STORED DATA:

=== Begin Enclosure ===

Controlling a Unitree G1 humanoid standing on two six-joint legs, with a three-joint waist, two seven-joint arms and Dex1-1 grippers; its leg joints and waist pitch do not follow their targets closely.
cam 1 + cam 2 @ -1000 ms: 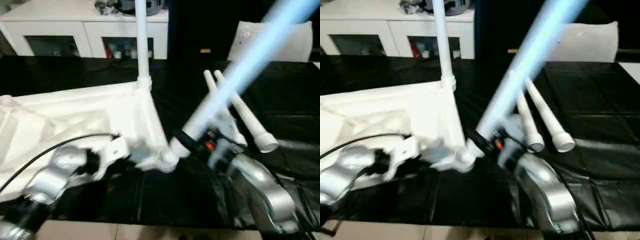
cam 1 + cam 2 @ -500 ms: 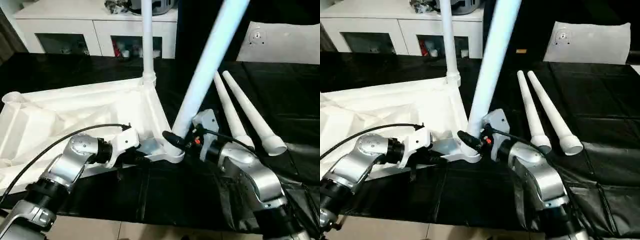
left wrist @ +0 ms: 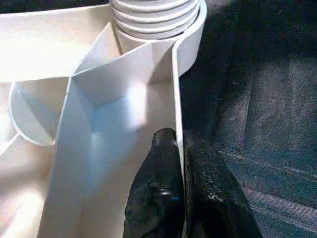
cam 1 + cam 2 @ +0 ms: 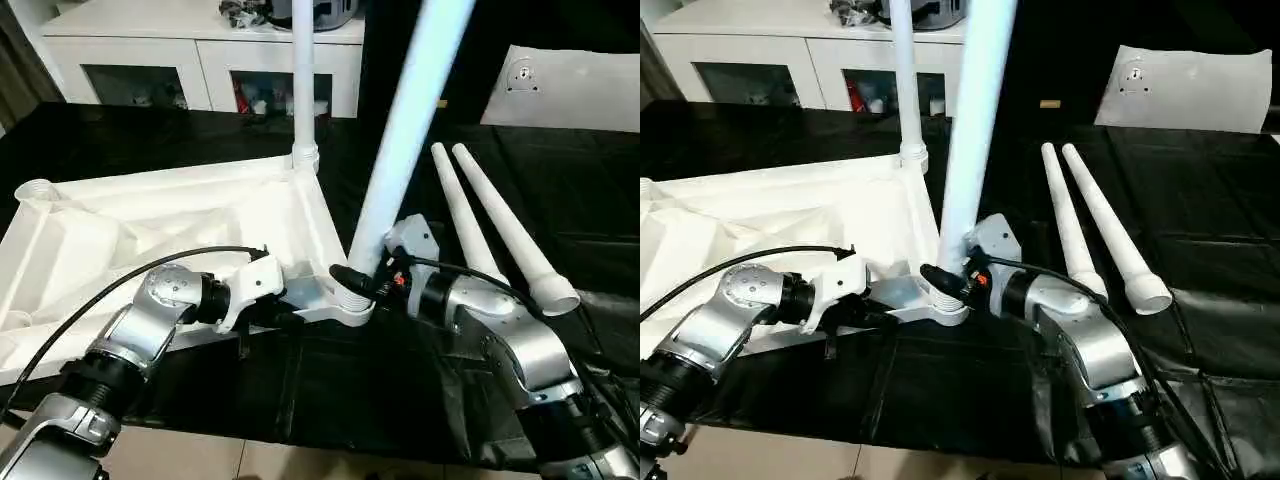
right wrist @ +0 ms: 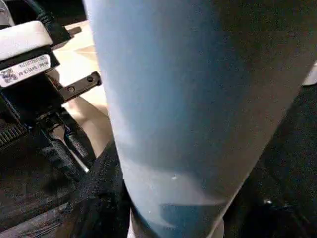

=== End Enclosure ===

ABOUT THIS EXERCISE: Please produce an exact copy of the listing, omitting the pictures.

EXERCISE RESULT:
Controlling a Unitree G1 humanoid standing on two six-joint legs, with a three-joint waist, two seven-joint arms and Dex1-1 grippers; its leg joints and waist pitch do not follow their targets closely.
cam 1 + cam 2 @ -1000 ms: 
cam 1 + cam 2 @ -500 ms: 
left wrist @ +0 ms: 
cam 1 + cam 2 @ +0 ms: 
right wrist @ +0 ms: 

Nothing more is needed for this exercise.